What are the benefits of coding for children?

What is the reason behind teaching children how to code?

Computers are capable, and adults can program them, so why do children need to learn these skills? The answer is as simple as you learning to read and write and talk in English so that you can understand this very article. 

As Tufts University’s child development expert Marina Umaschi Bers explains, “Coding is a way to achieve literacy in the 21st century, like reading and writing.” Children should be taught how to code so that they can express themselves and apply the skills for their lifetime. 

Reasons why children should learn coding:

Professional Development in STEM Fields

An interesting projection for the future says that 85% of the jobs expected by 2030 haven’t even been invented yet. To take the lead on jobs of the future, one must be at the cutting edge and be prepared with the knowledge that will be useful in the future. 

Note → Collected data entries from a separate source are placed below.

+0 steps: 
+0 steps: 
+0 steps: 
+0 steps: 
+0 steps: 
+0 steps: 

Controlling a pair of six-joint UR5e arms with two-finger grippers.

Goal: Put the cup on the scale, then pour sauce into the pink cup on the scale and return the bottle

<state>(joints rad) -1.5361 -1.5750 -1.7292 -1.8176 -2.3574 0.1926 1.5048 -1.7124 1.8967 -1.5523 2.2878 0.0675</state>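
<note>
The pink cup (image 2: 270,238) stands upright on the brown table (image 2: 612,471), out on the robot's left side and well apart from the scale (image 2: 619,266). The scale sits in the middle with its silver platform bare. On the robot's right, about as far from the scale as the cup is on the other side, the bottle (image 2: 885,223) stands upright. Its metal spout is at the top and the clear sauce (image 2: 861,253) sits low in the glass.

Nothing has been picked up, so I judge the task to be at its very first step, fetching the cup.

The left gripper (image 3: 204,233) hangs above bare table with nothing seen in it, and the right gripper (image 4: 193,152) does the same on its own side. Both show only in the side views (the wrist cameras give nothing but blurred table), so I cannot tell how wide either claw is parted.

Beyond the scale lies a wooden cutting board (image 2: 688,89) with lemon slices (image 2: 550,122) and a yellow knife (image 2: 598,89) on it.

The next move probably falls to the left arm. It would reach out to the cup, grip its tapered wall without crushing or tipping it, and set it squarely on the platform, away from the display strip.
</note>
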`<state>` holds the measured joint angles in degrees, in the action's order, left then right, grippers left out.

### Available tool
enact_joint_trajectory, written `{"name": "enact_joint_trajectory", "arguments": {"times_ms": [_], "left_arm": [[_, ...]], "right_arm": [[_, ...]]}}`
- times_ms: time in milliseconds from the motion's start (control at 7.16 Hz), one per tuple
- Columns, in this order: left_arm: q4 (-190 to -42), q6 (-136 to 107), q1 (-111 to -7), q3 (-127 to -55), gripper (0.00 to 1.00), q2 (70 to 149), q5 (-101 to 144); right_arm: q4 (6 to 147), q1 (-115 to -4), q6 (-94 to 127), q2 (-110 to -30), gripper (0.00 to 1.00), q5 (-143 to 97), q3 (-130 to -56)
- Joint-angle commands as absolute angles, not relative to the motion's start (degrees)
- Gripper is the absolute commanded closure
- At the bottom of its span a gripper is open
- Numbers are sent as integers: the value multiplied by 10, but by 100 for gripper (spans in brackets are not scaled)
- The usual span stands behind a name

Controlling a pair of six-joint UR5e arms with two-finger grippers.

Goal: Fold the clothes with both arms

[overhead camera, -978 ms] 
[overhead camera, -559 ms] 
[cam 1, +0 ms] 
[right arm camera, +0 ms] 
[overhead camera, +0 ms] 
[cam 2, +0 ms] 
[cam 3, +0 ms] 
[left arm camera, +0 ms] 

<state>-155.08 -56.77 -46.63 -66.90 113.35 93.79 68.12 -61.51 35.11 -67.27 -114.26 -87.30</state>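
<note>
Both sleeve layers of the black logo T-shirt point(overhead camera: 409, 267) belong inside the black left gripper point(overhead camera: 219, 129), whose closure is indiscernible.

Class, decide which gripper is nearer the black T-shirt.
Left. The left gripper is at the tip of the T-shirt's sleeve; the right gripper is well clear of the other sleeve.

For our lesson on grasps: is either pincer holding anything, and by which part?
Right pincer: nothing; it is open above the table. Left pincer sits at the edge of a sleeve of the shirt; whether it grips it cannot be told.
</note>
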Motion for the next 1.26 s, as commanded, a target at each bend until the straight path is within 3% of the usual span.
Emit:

STEM, that is science, technology, engineering and math skills are vital to every aspect of modern life. By learning how to code, kids get a head start in professional development, which helps them understand the programming underlying the tools and software they’ll use in their life.   

Coding Encourages Creativity

Every child is a creative being, imagining that a toy dinosaur is a real T-Rex or turning boxes and blankets into a fort. Throughout life, the ability to think creatively inspires careers and opportunities. Learning to code helps implant creativity in the brain, where it remains accessible for the rest of your child’s life. Through coding, your child feels free to experiment when presented with a task such as landing a virtual spaceship or making a dragon breathe fire. Your child also builds “whole-brain thinking” that links the artsy right brain with the technology- and logic-oriented left side. Put the two together, and children learn to turn brainstorming into reality.   

Coding Requires Logical Thinking

Good coding starts well before numbers and symbols are entered on a keyboard. In coding, computational thinking is a type of critical thinking that involves analyzing even the simplest actions for every step needed to achieve a desired result. Computers simply do as they’re told, and if the instructions are vague the results will be messy. Coding teaches kids to think through an issue step by step — a skill needed for effectiveness in academics and careers. Logical thinking breaks down an action into smaller pieces, making achievement of the goal a matter of managing each segment. 

Children Learn Problem-Solving Skills

Problem-solvers are useful people to be. Dilemmas don’t halt them in their tracks. Children who learn to hash through an issue and analyze its components before settling on a solution are better prepared for school and work. As children are learning how to code, they are applying processing skills and math toward a workable solution. In teaching kids to code, we are encouraging them to recognize problems and take the initiative to solve them.

Coding Clubs Encourage Collaboration and Teamwork

Computers are learning to think and perform tasks that were once reserved for humans, but this doesn’t mean that human interaction will become outmoded. More than ever, children need to learn to collaborate and work in teams, because businesses and institutions thrive and grow only if their people generate the most innovative ideas on the planet. Computer coding for kids brings them together to solve problems, share ideas, encourage each other through the failures and cheer for their successes.